• **Required action**
Only one stretch of the data below is needed. Output the lines from the one with "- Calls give" up to and including the one with "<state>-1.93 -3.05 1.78", exactly as they stand.

• **Dataset extract**

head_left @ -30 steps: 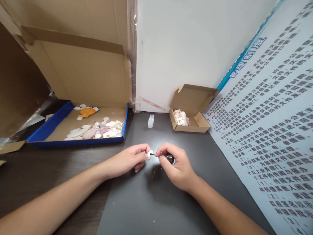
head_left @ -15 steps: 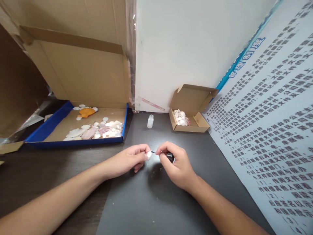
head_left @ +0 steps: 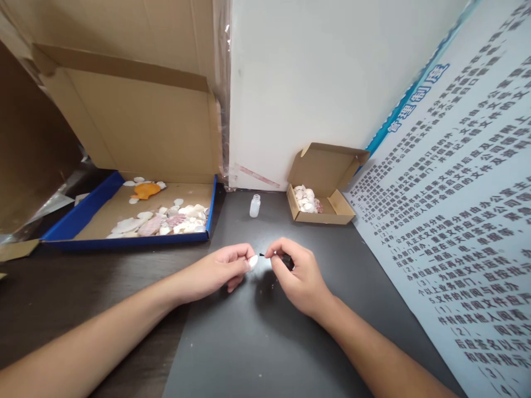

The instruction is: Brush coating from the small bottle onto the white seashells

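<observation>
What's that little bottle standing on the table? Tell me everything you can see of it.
The bottle is small, with a rounded body, shoulders and a short, narrower neck. It looks like plastic or glass; the neck seems clear, the body milky, whether from its contents or its wall I cannot tell. No cap is on it. It stands upright on the dark tabletop, between the blue-edged box and the smaller cardboard box, touched by neither hand.

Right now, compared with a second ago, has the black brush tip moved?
Yes. Judged against the standing bottle, the brush tip has shifted slightly rightward and away from the wearer, now showing apart from the shell.
</observation>
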The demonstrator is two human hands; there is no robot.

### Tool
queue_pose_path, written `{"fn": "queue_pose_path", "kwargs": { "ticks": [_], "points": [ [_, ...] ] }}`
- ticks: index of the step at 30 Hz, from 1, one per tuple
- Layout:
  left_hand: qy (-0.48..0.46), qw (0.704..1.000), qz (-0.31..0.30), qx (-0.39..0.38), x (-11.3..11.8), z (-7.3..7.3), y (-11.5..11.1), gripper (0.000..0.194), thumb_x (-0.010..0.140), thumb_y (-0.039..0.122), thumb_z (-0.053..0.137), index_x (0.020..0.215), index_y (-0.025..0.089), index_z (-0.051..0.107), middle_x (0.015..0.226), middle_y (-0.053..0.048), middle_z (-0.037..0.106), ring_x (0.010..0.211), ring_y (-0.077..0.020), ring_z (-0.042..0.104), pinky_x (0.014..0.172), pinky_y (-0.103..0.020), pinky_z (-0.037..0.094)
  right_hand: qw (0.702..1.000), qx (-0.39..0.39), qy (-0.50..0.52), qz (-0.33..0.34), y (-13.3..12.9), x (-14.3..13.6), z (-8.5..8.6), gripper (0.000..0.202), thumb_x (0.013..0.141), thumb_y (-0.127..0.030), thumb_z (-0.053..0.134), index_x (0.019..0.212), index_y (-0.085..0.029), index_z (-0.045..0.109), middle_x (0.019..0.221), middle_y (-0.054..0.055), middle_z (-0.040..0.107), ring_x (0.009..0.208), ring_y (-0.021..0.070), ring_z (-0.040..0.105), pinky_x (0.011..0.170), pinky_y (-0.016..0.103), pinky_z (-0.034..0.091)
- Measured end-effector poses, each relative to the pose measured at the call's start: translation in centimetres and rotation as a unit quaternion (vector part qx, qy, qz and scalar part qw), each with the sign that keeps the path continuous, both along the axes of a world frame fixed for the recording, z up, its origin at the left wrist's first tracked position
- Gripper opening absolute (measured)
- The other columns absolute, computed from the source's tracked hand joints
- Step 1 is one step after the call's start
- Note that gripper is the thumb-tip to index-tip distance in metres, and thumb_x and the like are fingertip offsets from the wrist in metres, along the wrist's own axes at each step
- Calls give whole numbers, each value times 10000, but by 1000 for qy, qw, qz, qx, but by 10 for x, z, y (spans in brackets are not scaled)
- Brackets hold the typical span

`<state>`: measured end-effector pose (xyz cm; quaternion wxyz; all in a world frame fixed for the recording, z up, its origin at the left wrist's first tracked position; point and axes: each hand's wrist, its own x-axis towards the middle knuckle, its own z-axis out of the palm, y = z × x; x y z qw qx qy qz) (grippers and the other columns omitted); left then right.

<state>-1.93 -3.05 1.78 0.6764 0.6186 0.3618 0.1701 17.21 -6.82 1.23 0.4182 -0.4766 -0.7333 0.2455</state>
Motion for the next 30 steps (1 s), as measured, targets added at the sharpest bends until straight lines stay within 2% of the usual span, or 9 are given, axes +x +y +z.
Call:
{"fn": "queue_pose_path", "kwargs": {
  "ticks": [4, 8, 12, 16, 21, 25, 30],
  "points": [
    [2, 1000, -2, 7, 0, 0, 0, 233, 852, 425, 516, 821, 206, 440, 564, 84, 374, 542, -109, 369, 576, -251, 285, 999, 12, 6, 32, -1, 0, -1, 171, 810, -76, 478, 809, -198, 598, 704, -14, 571, 608, 127, 497, 586, 234, 385],
    [4, 1000, -2, 3, 0, 1, 0, 244, 843, 433, 526, 814, 209, 433, 556, 89, 360, 535, -108, 361, 572, -247, 280, 1000, -1, 0, -4, -1, 0, -1, 180, 790, -56, 479, 797, -195, 594, 675, -25, 550, 592, 122, 481, 570, 227, 371],
    [8, 1000, -3, 10, 1, 3, 0, 242, 846, 432, 518, 810, 208, 434, 560, 86, 368, 540, -108, 367, 572, -243, 279, 999, 12, 4, 31, -1, -1, -1, 178, 795, -66, 479, 800, -195, 601, 695, -19, 567, 605, 124, 494, 588, 229, 386],
    [9, 1000, -1, 10, 1, 3, 0, 229, 846, 420, 521, 815, 209, 435, 555, 88, 363, 534, -107, 364, 574, -245, 285, 1000, 8, 5, 3, -1, -1, -1, 183, 790, -61, 477, 796, -197, 599, 677, -23, 560, 585, 124, 486, 567, 229, 373],
    [6, 1000, -4, 13, 0, 3, 0, 232, 854, 423, 511, 816, 204, 443, 559, 84, 373, 541, -106, 361, 574, -244, 278, 999, 6, -8, 33, -1, -1, -1, 180, 786, -67, 482, 799, -197, 606, 681, -20, 569, 598, 126, 501, 580, 229, 381],
    [2, 1000, -1, 0, 0, 2, 0, 231, 840, 424, 524, 815, 210, 439, 546, 89, 355, 531, -109, 357, 574, -246, 288, 1000, -10, -10, -4, 0, -1, -1, 180, 772, -64, 478, 774, -198, 598, 627, -37, 524, 554, 120, 467, 543, 224, 361],
    [1, 1000, 1, 12, 0, 2, 0, 243, 840, 433, 527, 805, 208, 441, 562, 84, 373, 534, -107, 363, 568, -245, 273, 999, 9, 2, 32, -1, -2, -1, 175, 792, -73, 483, 793, -195, 607, 679, -22, 565, 592, 122, 489, 579, 227, 385]
  ]
}}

• **Finished task**
- Calls give whole numbers, each value times 10000, but by 1000 for qy, qw, qz, qx, but by 10 for x, z, y (spans in brackets are not scaled)
- Brackets hold the typical span

`<state>`: measured end-effector pose (xyz cm; quaternion wxyz; all in a world frame fixed for the recording, z up, its origin at the left wrist's first tracked position; point and axes: each hand's wrist, its own x-axis towards the middle knuckle, its own z-axis out of the palm, y = z × x; x y z qw qx qy qz) (grippers and the other columns omitted); left then right.

<state>-1.93 -3.05 1.78 0.6764 0.6186 0.3618 0.1701 17.21 -6.82 1.23 0.4182 -0.4766 -0.7333 0.2455</state>

The output requires no further additions.